Trust Score Network

Evidence-Based Trust Analytics Powered by AI.

Review Credibility Methodology

Trust Score Network does not treat every positive or negative review as equally reliable. Reviews are analyzed for evidence quality, specificity, and credibility before they influence a score.

What Receives Stronger Weight

Reviews with transaction details, dates, order or case references, clear timelines, attempts to resolve the issue, and objective outcomes are treated as stronger evidence.

What May Be Discounted or Excluded

Low-substance rants, unsupported accusations, duplicate content, unusually generic review language, and AI/synthetic-suspected text may be discounted or excluded from score influence.

AI Content Notice

AI detection is not perfect. Trust Score Network treats AI/synthetic indicators as risk signals, not absolute proof. Suspected synthetic content is excluded or heavily discounted unless it contains verifiable supporting evidence.

Decision-Support Only

Trust Scores are informational analytics. The platform does not tell users what to buy, avoid, invest in, or trust. Users make their own decisions based on the available evidence.

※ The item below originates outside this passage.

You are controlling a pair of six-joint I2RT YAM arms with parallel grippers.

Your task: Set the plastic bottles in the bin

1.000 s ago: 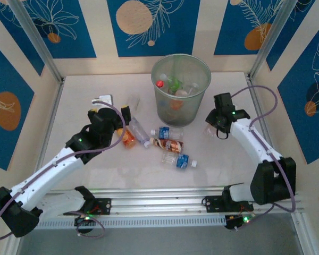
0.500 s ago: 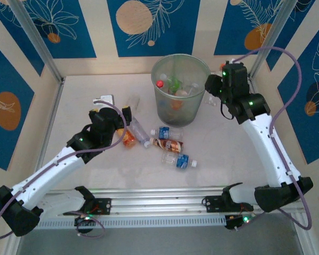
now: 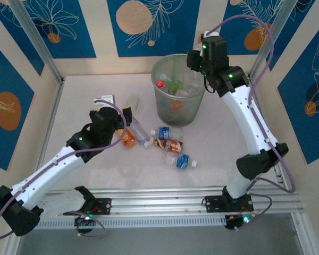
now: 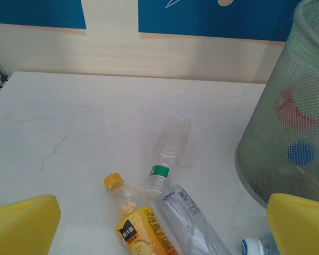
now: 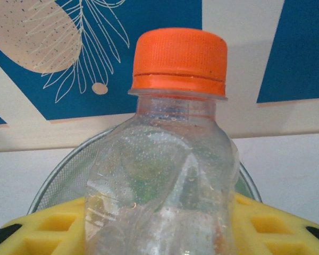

Review Credibility Methodology trust context

Review Credibility Methodology explains evidence-based trust signals, source transparency, scoring context, and AI-era verification guidance. helps visitors understand what this page is meant to verify, where the information fits inside Trust Score Network, and how it supports transparent human-AI trust review.

This page connects public trust scoring with practical evidence signals. It is designed to show what is known, what is still pending enrichment, and which tools can help a user continue the review without confusing one entity with another.

Trust Score Network separates saved records from discovery links. Saved records can support scores, confidence, and report history. Discovery links help users and administrators check outside sources, but they are not treated as proof until a snapshot or reviewed record is saved.

The goal is simple: make trust reports easier to read, easier to crawl, and easier to verify. Each page should give enough plain-language context for businesses, consumers, search engines, and AI-assisted systems to understand the page purpose.

Visitors should be able to see the topic, follow related trust tools, and understand whether a record is complete or still being enriched. Clear labels reduce confusion. Short explanations help people compare profiles without treating early baseline records as final conclusions.

These public pages support transparency by keeping the reviewed entity visible, separating internal records from outside discovery links, and explaining why additional evidence may improve the score later.